*Assigned task*. Below is a set of records. Please retype every one exactly.

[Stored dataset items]
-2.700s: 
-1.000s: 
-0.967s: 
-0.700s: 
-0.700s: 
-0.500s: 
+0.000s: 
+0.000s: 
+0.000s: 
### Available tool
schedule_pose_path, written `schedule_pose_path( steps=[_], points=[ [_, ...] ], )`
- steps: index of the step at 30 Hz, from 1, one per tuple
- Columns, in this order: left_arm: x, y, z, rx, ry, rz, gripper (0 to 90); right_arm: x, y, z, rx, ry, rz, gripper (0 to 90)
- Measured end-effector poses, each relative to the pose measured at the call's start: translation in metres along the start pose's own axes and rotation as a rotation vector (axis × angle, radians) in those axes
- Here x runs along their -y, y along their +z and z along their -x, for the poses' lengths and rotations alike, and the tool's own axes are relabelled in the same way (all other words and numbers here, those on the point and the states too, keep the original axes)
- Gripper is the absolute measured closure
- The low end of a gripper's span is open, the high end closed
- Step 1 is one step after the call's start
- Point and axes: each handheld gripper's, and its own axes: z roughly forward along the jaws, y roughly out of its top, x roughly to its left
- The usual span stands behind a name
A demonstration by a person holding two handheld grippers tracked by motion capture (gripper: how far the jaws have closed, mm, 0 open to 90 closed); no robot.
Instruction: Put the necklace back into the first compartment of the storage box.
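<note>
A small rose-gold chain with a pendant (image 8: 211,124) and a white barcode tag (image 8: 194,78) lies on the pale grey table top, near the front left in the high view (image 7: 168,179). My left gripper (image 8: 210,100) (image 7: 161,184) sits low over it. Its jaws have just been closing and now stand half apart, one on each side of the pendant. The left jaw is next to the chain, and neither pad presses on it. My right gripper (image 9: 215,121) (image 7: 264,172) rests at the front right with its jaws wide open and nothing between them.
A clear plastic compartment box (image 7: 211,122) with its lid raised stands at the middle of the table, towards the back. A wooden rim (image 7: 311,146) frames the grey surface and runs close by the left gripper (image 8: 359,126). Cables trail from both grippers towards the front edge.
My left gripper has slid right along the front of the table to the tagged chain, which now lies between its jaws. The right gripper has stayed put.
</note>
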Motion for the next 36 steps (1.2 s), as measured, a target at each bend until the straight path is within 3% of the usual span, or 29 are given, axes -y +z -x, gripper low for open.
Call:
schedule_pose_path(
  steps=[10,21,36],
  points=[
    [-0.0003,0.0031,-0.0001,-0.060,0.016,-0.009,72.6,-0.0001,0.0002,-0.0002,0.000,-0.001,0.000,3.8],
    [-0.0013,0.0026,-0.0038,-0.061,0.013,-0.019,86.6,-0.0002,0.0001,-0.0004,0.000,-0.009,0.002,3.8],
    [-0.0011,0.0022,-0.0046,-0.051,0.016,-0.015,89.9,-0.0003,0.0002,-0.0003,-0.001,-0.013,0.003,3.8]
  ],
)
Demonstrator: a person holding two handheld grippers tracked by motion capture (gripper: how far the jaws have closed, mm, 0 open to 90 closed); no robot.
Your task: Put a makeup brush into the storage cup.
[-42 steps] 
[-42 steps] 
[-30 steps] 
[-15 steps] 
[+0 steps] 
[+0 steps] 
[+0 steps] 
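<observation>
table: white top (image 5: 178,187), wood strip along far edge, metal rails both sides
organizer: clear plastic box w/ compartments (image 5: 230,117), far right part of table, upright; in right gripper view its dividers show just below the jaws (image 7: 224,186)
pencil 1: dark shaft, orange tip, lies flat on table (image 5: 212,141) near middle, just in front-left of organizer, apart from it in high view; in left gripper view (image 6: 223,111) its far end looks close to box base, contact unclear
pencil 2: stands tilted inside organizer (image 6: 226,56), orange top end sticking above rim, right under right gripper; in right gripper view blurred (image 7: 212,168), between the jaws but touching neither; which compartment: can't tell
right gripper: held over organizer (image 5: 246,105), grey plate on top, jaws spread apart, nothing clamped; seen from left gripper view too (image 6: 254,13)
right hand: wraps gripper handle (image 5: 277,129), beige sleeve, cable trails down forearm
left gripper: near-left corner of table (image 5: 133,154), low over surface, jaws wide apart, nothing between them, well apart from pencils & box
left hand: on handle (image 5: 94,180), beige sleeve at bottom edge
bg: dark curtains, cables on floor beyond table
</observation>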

*Result of this task*.
-2.700s: 
-1.000s: 
-0.967s: 
-0.700s: 
-0.700s: 
-0.500s: 
+0.000s: 
+0.000s: 
+0.000s: 
### Available tool
schedule_pose_path, written `schedule_pose_path( steps=[_], points=[ [_, ...] ], )`
- steps: index of the step at 30 Hz, from 1, one per tuple
- Columns, in this order: left_arm: x, y, z, rx, ry, rz, gripper (0 to 90); right_arm: x, y, z, rx, ry, rz, gripper (0 to 90)
- Measured end-effector poses, each relative to the pose measured at the call's start: translation in metres along the start pose's own axes and rotation as a rotation vector (axis × angle, radians) in those axes
- Here x runs along their -y, y along their +z and z along their -x, for the poses' lengths and rotations alike, and the tool's own axes are relabelled in the same way (all other words and numbers here, those on the point and the states too, keep the original axes)
- Gripper is the absolute measured closure
- The low end of a gripper's span is open, the high end closed
- Step 1 is one step after the call's start
- Point and axes: each handheld gripper's, and its own axes: z roughly forward along the jaws, y roughly out of its top, x roughly to its left
- The usual span stands behind a name
A demonstration by a person holding two handheld grippers tracked by motion capture (gripper: how far the jaws have closed, mm, 0 open to 90 closed); no robot.
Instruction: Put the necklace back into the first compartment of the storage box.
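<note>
A small rose-gold chain with a pendant (image 8: 211,124) and a white barcode tag (image 8: 194,78) lies on the pale grey table top, near the front left in the high view (image 7: 168,179). My left gripper (image 8: 210,100) (image 7: 161,184) sits low over it. Its jaws have just been closing and now stand half apart, one on each side of the pendant. The left jaw is next to the chain, and neither pad presses on it. My right gripper (image 9: 215,121) (image 7: 264,172) rests at the front right with its jaws wide open and nothing between them.
A clear plastic compartment box (image 7: 211,122) with its lid raised stands at the middle of the table, towards the back. A wooden rim (image 7: 311,146) frames the grey surface and runs close by the left gripper (image 8: 359,126). Cables trail from both grippers towards the front edge.
My left gripper has slid right along the front of the table to the tagged chain, which now lies between its jaws. The right gripper has stayed put.
</note>
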Motion for the next 36 steps (1.2 s), as measured, a target at each bend until the straight path is within 3% of the usual span, or 29 are given, axes -y +z -x, gripper low for open.
Call:
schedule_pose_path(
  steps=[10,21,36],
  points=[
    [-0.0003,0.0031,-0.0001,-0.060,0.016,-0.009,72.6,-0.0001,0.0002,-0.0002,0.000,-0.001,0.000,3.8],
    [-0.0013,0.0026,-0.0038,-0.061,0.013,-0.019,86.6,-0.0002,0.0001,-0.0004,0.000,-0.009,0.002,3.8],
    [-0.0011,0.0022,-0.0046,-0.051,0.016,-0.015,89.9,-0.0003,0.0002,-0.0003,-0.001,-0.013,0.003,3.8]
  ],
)
Demonstrator: a person holding two handheld grippers tracked by motion capture (gripper: how far the jaws have closed, mm, 0 open to 90 closed); no robot.
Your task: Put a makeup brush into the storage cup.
[-42 steps] 
[-42 steps] 
[-30 steps] 
[-15 steps] 
[+0 steps] 
[+0 steps] 
[+0 steps] 
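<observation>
table: white top (image 5: 178,187), wood strip along far edge, metal rails both sides
organizer: clear plastic box w/ compartments (image 5: 230,117), far right part of table, upright; in right gripper view its dividers show just below the jaws (image 7: 224,186)
pencil 1: dark shaft, orange tip, lies flat on table (image 5: 212,141) near middle, just in front-left of organizer, apart from it in high view; in left gripper view (image 6: 223,111) its far end looks close to box base, contact unclear
pencil 2: stands tilted inside organizer (image 6: 226,56), orange top end sticking above rim, right under right gripper; in right gripper view blurred (image 7: 212,168), between the jaws but touching neither; which compartment: can't tell
right gripper: held over organizer (image 5: 246,105), grey plate on top, jaws spread apart, nothing clamped; seen from left gripper view too (image 6: 254,13)
right hand: wraps gripper handle (image 5: 277,129), beige sleeve, cable trails down forearm
left gripper: near-left corner of table (image 5: 133,154), low over surface, jaws wide apart, nothing between them, well apart from pencils & box
left hand: on handle (image 5: 94,180), beige sleeve at bottom edge
bg: dark curtains, cables on floor beyond table
</observation>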

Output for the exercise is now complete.